» **Dataset extract**:

--------

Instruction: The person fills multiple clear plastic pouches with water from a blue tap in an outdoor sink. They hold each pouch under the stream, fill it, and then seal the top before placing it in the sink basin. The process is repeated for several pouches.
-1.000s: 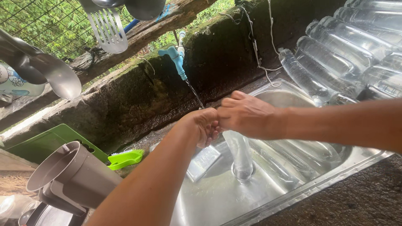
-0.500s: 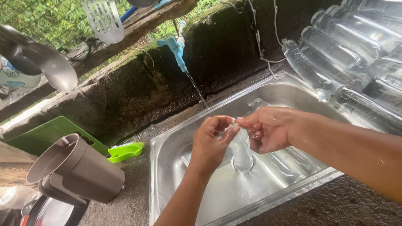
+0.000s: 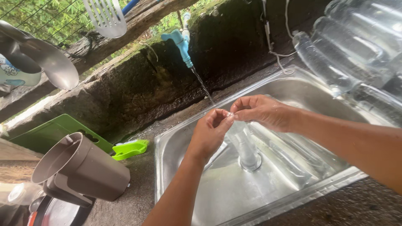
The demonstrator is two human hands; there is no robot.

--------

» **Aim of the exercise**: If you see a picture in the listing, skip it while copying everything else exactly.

» **Answer for the task**:
Instruction: The person fills multiple clear plastic pouches with water from a blue tap in an outdoor sink. They hold each pouch under the stream, fill it, and then seal the top before placing it in the sink basin. The process is repeated for several pouches.
-1.000s: 
-0.500s: 
+0.000s: 
The demonstrator is two human hands; there is no robot.

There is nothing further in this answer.